Aufgrund der globalen Wirtschaftskrise ist die Zukunft des Segeltourismus ungewiss, und diese Gäste stellen die größte Konsumentengruppe dar. Segeln verbraucht viel Treibstoff, und wir haben untersucht, wie sich die Preiserhöhung auf die Touristensaison auswirken wird.
Heck und Bug werden gewaschen, das Teakholz poliert. Die ersten Gäste sind bereits eingetroffen.
Trotz zahlreicher Preiserhöhungen sind die Beschäftigten im Tourismussektor überwiegend optimistisch.
– Es wird Gäste geben, aber jetzt, wo sie viel Geld verdienen können, werden sie nicht mehr kommen – glaubt Katarina Vujević Babura , Direktorin und Inhaberin eines Charterunternehmens in Biograd.
Katarina ist die Inhaberin eines Unternehmens, dem 114 Boote an zwei Standorten gehören, die von 30 Vollzeitbeschäftigten betreut werden.
„Wir alle hoffen, dass die Leute auf Last-Minute-Buchungen setzen, aber obwohl wir uns jetzt in der Endphase befinden, verlaufen die Buchungen weiterhin schleppend und zurückhaltend. Wir hoffen, dass sich das ändert“, sagte sie gegenüber der Regionalzeitung.
Katarinas Kollegin ist etwas optimistischer und sieht darin eine Chance für Kroatien, obwohl sie sich bewusst ist, dass es sicherlich weniger Gäste aus fernen Ländern geben wird als beispielsweise im letzten Jahr.
– Andererseits sehen wir die Chance, die sich uns während der Pandemie bot, als Kunden, die keine Segler waren, sich entschieden, nach Kroatien zu kommen und auf einem Boot zu übernachten – behauptet Luka Šangulin , Inhaber einer Charterfirma in Biograd.
Dies zeigt sich deutlich an der steigenden Anzahl von Anfragen und Buchungen für bemannte Schiffe, insbesondere Katamarane, die wie schwimmende Apartments sind.
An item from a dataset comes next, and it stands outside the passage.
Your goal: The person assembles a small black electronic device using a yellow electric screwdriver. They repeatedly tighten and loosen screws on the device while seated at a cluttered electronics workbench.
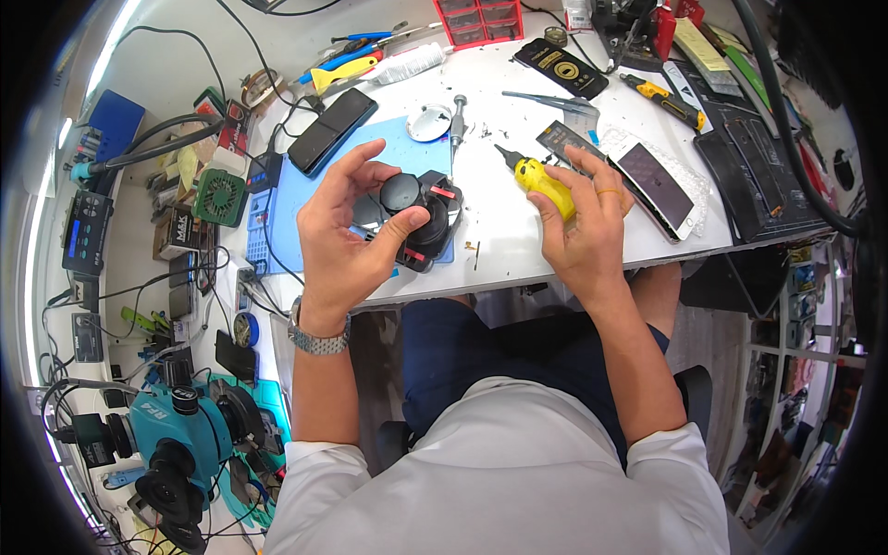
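Note:
My left hand is closed around a black device with round discs and red clips, its thumb pressed on the near side. This device is above the near edge of a light blue mat. To the right, my right hand grips a short yellow tool with a dark pointed tip; its exact kind is unclear. The tip points up and left, apart from the black device. Just beyond the right hand lies a phone with a white frame on bubble wrap. A dark phone rests on the mat's far left.
A silver screwdriver and a round white dish lie ahead. Tweezers, a black phone package and a yellow-black screwdriver are farther right. A teal microscope stands at lower left, with cables along the left side.

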`<move>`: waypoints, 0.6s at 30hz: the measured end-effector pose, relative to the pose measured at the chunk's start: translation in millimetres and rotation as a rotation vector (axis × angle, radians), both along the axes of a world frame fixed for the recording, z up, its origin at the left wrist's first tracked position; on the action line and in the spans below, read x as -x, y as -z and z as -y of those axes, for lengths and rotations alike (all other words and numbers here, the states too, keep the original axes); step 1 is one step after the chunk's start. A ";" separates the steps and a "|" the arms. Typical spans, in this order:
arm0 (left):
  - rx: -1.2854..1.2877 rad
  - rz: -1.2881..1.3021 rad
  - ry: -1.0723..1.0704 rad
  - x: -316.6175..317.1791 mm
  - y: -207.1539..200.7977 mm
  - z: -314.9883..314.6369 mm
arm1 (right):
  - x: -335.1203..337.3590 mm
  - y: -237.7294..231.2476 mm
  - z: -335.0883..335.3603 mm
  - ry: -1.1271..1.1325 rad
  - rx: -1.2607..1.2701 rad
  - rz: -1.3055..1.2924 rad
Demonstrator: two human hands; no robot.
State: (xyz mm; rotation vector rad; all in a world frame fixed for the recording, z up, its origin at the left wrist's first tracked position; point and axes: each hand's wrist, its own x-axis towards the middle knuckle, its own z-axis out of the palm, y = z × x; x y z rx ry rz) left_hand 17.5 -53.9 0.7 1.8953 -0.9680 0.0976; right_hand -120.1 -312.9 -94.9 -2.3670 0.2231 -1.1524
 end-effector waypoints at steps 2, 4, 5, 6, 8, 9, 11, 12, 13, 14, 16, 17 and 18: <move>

Die Preise sind entweder gleich geblieben oder sogar leicht gesunken.
– Um mit unseren Nachbarländern konkurrieren zu können, sind wir gezwungen, die Preise zu senken, um all die anderen Dienstleistungen auszugleichen, die der Gast an Bord in Anspruch nehmen muss – erklärte Vujević Babura.
Im März und April erwacht das Leben in den Yachthäfen. Die ersten Gäste sind meist Berufssegler oder Segelanfänger. Unter ihnen ist auch Gunhter aus Wien, der seit 30 Jahren segelt.
– Ich mache gerade eine Skipperausbildung für Katamarane. Katamarane sind Neuland für mich, ich segle seit über 30 Jahren und werde jetzt Katamarane ausprobieren – sagte dieser Gast aus Deutschland.
– Das Wetter ist herrlich, das Meer ist toll, die Leute sind freundlich, alles ist perfekt – sagte Ute, die ebenfalls aus Deutschland stammt.
Oder genau so, wie es im Urlaub sein sollte. Trotz Kriegen oder Preissteigerungen.